### Provided data
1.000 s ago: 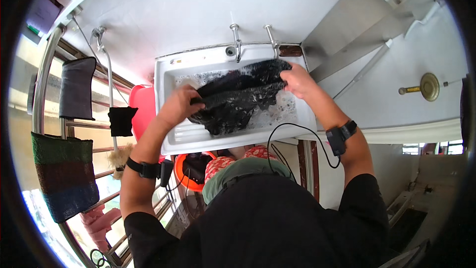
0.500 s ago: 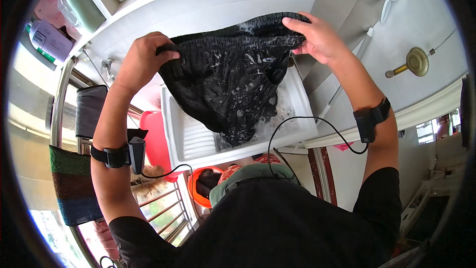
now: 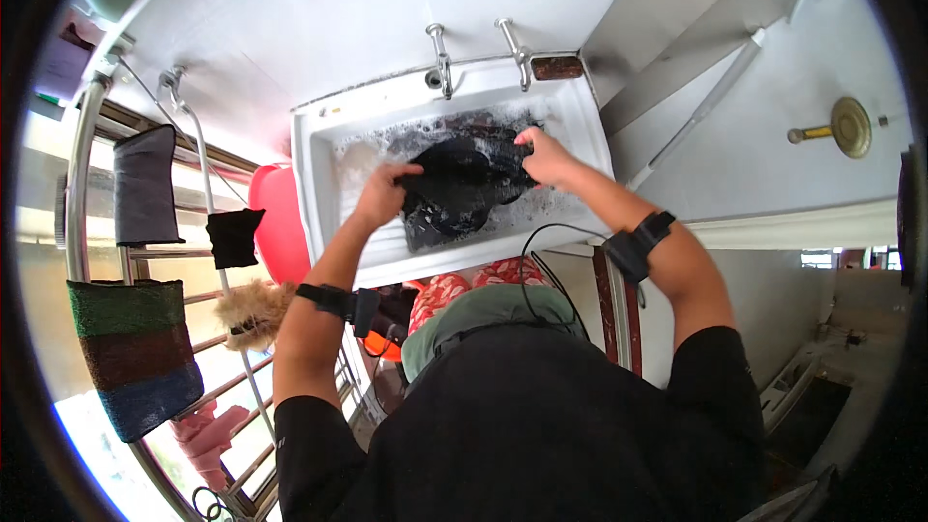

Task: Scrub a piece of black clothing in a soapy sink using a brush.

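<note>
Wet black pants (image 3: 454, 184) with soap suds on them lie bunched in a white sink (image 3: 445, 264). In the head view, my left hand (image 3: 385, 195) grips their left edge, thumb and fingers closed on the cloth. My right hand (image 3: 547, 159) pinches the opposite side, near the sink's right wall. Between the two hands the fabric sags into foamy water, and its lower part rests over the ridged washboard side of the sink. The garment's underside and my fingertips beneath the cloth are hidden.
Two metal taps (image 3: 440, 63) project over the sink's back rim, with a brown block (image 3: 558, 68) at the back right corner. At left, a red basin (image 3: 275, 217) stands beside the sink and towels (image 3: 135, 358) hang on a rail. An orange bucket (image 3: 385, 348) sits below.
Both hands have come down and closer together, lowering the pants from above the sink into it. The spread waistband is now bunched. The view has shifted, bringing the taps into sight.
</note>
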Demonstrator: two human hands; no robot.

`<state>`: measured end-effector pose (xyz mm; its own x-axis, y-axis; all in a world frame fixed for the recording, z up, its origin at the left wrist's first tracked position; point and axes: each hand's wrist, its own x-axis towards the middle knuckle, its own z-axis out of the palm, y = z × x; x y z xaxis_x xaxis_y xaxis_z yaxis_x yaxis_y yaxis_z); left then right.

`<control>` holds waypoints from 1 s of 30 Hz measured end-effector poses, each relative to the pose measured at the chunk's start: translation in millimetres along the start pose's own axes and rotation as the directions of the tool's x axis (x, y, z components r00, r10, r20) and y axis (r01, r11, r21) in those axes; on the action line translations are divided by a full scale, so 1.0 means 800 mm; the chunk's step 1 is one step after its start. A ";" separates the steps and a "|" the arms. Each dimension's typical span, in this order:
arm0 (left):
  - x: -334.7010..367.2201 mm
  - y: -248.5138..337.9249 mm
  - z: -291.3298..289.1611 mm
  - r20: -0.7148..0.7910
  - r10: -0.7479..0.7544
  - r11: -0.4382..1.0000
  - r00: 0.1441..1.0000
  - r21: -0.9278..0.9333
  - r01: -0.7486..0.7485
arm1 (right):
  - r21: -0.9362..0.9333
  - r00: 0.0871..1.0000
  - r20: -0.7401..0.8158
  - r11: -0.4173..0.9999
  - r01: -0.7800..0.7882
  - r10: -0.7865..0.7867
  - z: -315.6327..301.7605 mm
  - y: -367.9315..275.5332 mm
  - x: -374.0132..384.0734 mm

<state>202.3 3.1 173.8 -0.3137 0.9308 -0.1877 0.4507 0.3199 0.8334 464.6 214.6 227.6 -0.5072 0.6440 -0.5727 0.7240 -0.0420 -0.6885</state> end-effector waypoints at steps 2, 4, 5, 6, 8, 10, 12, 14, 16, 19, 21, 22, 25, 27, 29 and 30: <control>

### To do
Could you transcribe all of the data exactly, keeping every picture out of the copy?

### Exercise answer
1.000 s ago: 
0.500 s ago: 
now: 

Task: Scrub a piece of black clothing in a soapy sink using a brush.

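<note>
Wet black pants (image 3: 454, 184) with soap suds on them lie bunched in a white sink (image 3: 445, 264). In the head view, my left hand (image 3: 385, 195) grips their left edge, thumb and fingers closed on the cloth. My right hand (image 3: 547, 159) pinches the opposite side, near the sink's right wall. Between the two hands the fabric sags into foamy water, and its lower part rests over the ridged washboard side of the sink. The garment's underside and my fingertips beneath the cloth are hidden.
Two metal taps (image 3: 440, 63) project over the sink's back rim, with a brown block (image 3: 558, 68) at the back right corner. At left, a red basin (image 3: 275, 217) stands beside the sink and towels (image 3: 135, 358) hang on a rail. An orange bucket (image 3: 385, 348) sits below.
Both hands have come down and closer together, lowering the pants from above the sink into it. The spread waistband is now bunched. The view has shifted, bringing the taps into sight.
</note>
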Demonstrator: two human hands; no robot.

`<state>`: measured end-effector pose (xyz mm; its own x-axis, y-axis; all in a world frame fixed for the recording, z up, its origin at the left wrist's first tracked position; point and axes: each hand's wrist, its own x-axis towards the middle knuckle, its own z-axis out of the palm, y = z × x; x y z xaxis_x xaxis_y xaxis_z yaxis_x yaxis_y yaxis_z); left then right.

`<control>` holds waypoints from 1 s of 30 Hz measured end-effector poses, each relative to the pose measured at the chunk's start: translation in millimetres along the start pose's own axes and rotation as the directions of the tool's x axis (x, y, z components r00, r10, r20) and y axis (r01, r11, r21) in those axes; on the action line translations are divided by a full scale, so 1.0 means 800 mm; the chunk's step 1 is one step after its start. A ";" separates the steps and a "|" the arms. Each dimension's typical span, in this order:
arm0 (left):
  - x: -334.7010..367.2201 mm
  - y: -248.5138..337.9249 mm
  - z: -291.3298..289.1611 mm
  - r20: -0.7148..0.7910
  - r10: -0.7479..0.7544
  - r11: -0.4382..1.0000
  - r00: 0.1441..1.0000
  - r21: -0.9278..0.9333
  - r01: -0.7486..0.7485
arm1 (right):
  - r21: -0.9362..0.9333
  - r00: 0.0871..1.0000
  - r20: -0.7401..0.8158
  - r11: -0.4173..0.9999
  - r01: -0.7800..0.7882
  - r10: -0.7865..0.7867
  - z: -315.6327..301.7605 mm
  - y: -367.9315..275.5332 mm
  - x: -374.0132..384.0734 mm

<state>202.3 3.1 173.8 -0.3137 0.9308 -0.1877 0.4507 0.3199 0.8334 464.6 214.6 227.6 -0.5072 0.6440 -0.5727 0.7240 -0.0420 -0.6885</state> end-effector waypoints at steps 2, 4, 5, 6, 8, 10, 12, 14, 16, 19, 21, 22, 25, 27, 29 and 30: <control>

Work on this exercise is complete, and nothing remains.